De même, il est certain que les chrétiens n'ont pas altéré leurs Écritures, car celles-ci ont été diffusées très tôt dans l'empire romain: les Églises les ont possédées très tôt, et les apôtres se sont mutuellement recommandés comme diffusant des écrits de la même autorité que la Bible hébraïque (2 Pierre 3, 15-16). 
Oui, tous, ils se sont connus, entendus, approuvés (Galates 2, 9) et ont tous donné un même enseignement, à savoir que:
Je vous rappelle, frères, l'Évangile que je vous ai annoncé, que vous avez reçu, dans lequel vous avez persévéré,
et par lequel vous êtes sauvés, si vous le retenez tel que je vous l'ai annoncé; autrement, vous auriez cru en vain.
Je vous ai enseigné avant tout, comme je l'avais aussi reçu, que Christ est mort pour nos péchés, selon les Écritures;
qu'il a été enseveli, et qu'il est ressuscité le troisième jour, selon les Écritures;
et qu'il est apparu à Céphas, puis aux douze;
Ensuite, il est apparu à plus de cinq cents frères à la fois, dont la plupart sont encore vivants, et dont quelques-uns sont morts.
Ensuite, il est apparu à Jacques, puis à tous les apôtres.
Après eux tous, il m'est aussi apparu à moi, comme à l'avorton;
car je suis le moindre des apôtres, je ne suis pas digne d'être appelé apôtre, parce que j'ai persécuté l'Église de Dieu.
Par la grâce de Dieu je suis ce que je suis, et sa grâce envers moi n'a pas été vaine; loin de là, j'ai travaillé plus qu'eux tous, non pas moi toutefois, mais la grâce de Dieu qui est avec moi.
Ainsi donc, que ce soit moi, que ce soient eux, voilà ce que nous prêchons, et c'est ce que vous avez cru (1 Corinthiens 15, 1-11).

Il n'y a donc aucun sens à alléguer que le Nouveau Testament, diffusé dans le monde dès la première heure par les compagnons du Christ, ce Nouveau Testament gardé par une telle multitude d’Églises, notamment à Rome, centre du monde --et donc toujours sous la garde des chrétiens de l'empire tout entier-- ait été changé sans que l'on ne s'en aperçoive.


5) Inconséquence coranique à ce sujet

Les disciples de Mahomet n'ont pas d'autre choix que d'admettre l'autorité de l'Ancien et du Nouveau Testament, d'autant que leur propre prophète déclare qu'il faut s'y référer et se soumettre à leur témoignage (Coran 10, 94 // 4, 47 // 5, 68, etc.)

Or, ou bien le Nouveau Testament que nous connaissons (et qui était le même au VIIe siècle!) est mensonger; mais dans ce cas, Mahomet a tort de dire que nous pouvons connaître la vérité par nos écrits et il est, de ce fait, un faux prophète.

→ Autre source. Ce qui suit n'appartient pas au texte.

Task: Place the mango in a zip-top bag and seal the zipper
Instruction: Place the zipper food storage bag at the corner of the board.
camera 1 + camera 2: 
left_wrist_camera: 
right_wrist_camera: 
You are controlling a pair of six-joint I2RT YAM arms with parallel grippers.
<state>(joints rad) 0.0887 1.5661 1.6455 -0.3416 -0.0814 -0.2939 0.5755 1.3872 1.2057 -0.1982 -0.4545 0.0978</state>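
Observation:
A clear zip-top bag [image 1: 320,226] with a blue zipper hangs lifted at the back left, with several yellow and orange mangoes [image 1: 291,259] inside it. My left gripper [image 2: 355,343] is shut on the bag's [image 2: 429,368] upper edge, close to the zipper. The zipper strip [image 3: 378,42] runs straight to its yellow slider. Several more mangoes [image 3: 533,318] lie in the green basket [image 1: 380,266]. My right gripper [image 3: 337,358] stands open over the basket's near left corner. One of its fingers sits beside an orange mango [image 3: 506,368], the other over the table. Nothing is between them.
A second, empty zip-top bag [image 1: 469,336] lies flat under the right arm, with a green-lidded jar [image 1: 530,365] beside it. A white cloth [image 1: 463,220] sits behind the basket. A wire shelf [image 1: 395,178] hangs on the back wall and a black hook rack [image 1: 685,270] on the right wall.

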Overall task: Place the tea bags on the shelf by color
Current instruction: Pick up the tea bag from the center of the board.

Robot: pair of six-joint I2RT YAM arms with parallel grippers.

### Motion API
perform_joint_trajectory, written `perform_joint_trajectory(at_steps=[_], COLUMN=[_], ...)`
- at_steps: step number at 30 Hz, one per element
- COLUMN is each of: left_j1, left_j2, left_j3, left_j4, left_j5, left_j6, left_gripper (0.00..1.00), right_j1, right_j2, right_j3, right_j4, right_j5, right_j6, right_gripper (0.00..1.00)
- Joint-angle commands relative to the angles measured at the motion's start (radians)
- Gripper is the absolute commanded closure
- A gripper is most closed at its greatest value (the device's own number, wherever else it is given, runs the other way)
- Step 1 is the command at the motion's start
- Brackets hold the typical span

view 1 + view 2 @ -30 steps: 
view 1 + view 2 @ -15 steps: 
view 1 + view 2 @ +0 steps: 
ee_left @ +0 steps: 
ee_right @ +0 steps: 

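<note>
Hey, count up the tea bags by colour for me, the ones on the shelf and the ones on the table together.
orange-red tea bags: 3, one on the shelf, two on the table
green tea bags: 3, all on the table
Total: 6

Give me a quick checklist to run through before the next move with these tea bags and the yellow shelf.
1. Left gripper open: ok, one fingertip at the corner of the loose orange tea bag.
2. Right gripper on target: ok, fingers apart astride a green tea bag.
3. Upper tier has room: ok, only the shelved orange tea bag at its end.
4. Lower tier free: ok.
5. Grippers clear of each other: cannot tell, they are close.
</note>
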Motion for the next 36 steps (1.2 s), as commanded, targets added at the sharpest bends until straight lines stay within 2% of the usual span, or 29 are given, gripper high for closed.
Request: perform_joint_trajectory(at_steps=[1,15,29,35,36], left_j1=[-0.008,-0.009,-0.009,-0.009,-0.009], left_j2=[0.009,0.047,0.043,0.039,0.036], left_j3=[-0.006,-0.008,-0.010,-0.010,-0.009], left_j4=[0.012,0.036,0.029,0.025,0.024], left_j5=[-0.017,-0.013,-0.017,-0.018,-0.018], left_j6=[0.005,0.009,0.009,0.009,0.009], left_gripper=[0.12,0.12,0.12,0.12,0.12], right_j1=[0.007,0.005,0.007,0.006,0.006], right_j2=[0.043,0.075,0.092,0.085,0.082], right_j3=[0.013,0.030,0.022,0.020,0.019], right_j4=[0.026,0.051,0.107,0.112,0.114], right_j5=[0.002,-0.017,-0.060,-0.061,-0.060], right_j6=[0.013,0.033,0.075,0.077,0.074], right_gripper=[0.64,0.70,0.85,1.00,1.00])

Ou bien le Nouveau Testament que nous connaissons (qui était le même au VIIe siècle!) est vrai; et dans ce cas, Mahomet est condamné par l'autorité qu'il a invoqué pour juger sa cause.


Il est donc évident que les assertions faciles consistant à dire "la Bible atteste ma parole", ont été faites par le "prophète" pour impressionner ses interlocuteurs, souvent ignorants, à court terme; mais nous sommes au XXIe siècle et quiconque a accès à une bibliothèque ou même à internet ne peut pas avaler une telle couleuvre sans se rendre compte de sa nature.
L'islam est une supercherie, toute la Parole de Dieu le dénonce comme telle et, malheur pour Mahomet, il a donné trop de crédit à cette même Parole pour subsister à la lecture que chacun peut en faire actuellement.
Voulez-vous donc demeurer dans une erreur aussi énorme?
La vérité vous importe-t-elle moins que le confort de vivre dans la religion où vous êtes né? 
Dans ce cas, fermez les yeux et ne lisez pas la Bible. Mais cessez votre petit numéro de monsieur-religion; surtout pas au prix de la vie d'autrui.

Et si la vérité  vous intéresse, lisez la Bible et tirez les conclusions qui en découlent pour l'islam et son auteur (cf. Galates 1, 8-9).